Leave every picture out. Set down all the lines below exactly.

Top of Collected material

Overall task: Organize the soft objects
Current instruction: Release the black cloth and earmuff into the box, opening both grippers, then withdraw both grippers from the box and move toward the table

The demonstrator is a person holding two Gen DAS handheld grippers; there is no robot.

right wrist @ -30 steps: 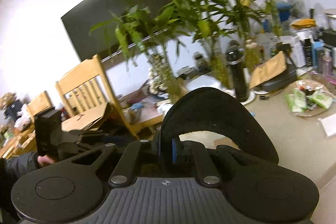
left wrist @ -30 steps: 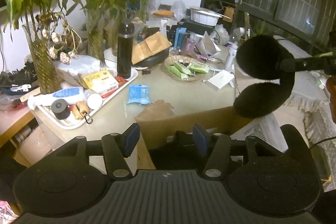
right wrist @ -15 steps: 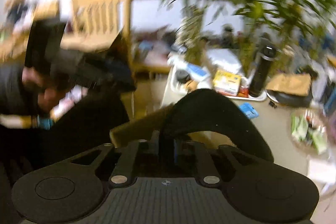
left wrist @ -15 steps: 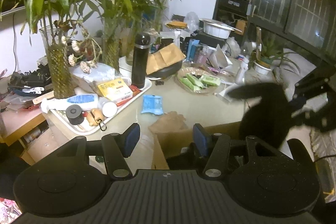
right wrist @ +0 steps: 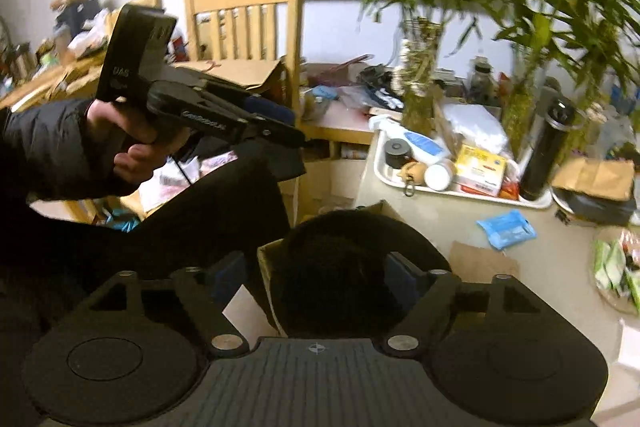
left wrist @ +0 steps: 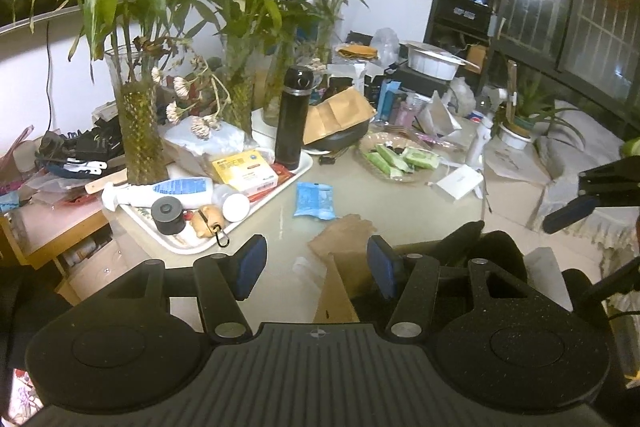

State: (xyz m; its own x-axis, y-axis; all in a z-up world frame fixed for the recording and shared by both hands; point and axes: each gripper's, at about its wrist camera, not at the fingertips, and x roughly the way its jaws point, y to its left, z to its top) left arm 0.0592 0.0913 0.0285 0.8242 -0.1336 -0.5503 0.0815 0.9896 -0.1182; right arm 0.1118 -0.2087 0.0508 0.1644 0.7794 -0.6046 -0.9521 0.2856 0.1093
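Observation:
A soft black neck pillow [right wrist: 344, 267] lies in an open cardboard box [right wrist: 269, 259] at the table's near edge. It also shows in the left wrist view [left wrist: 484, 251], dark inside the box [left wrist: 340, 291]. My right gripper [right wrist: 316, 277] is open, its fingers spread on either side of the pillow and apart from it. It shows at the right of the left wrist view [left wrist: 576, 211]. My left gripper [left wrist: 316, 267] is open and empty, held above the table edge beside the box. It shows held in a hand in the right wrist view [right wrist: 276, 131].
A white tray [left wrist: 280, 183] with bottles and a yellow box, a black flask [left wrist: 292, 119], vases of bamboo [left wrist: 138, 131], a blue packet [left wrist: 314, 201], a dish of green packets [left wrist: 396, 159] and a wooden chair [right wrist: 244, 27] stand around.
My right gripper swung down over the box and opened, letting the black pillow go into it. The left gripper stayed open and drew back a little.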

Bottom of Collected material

*Task response*
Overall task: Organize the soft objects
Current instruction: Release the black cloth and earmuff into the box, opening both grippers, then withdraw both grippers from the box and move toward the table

The demonstrator is a person holding two Gen DAS handheld grippers; there is no robot.

right wrist @ -30 steps: 
left wrist @ -30 steps: 
right wrist @ -15 steps: 
left wrist @ -15 steps: 
right wrist @ +0 steps: 
left wrist @ +0 steps: 

State: (xyz m; its own x-axis, y-axis; all in a z-up world frame fixed for the recording and shared by both hands; point and axes: each gripper's, at about its wrist camera, not at the fingertips, and x roughly the way its jaws point, y to its left, z to its top) left arm 0.0592 0.0913 0.0285 0.8242 -0.1336 -0.5503 0.0815 0.9896 -0.1182; right arm 0.1118 -0.2087 0.0508 0.1644 0.7794 -0.6046 -0.9521 0.2856 0.1093
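Observation:
A soft black neck pillow [right wrist: 344, 267] lies in an open cardboard box [right wrist: 269, 259] at the table's near edge. It also shows in the left wrist view [left wrist: 484, 251], dark inside the box [left wrist: 340, 291]. My right gripper [right wrist: 316, 277] is open, its fingers spread on either side of the pillow and apart from it. It shows at the right of the left wrist view [left wrist: 576, 211]. My left gripper [left wrist: 316, 267] is open and empty, held above the table edge beside the box. It shows held in a hand in the right wrist view [right wrist: 276, 131].
A white tray [left wrist: 280, 183] with bottles and a yellow box, a black flask [left wrist: 292, 119], vases of bamboo [left wrist: 138, 131], a blue packet [left wrist: 314, 201], a dish of green packets [left wrist: 396, 159] and a wooden chair [right wrist: 244, 27] stand around.
My right gripper swung down over the box and opened, letting the black pillow go into it. The left gripper stayed open and drew back a little.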

This exercise is complete.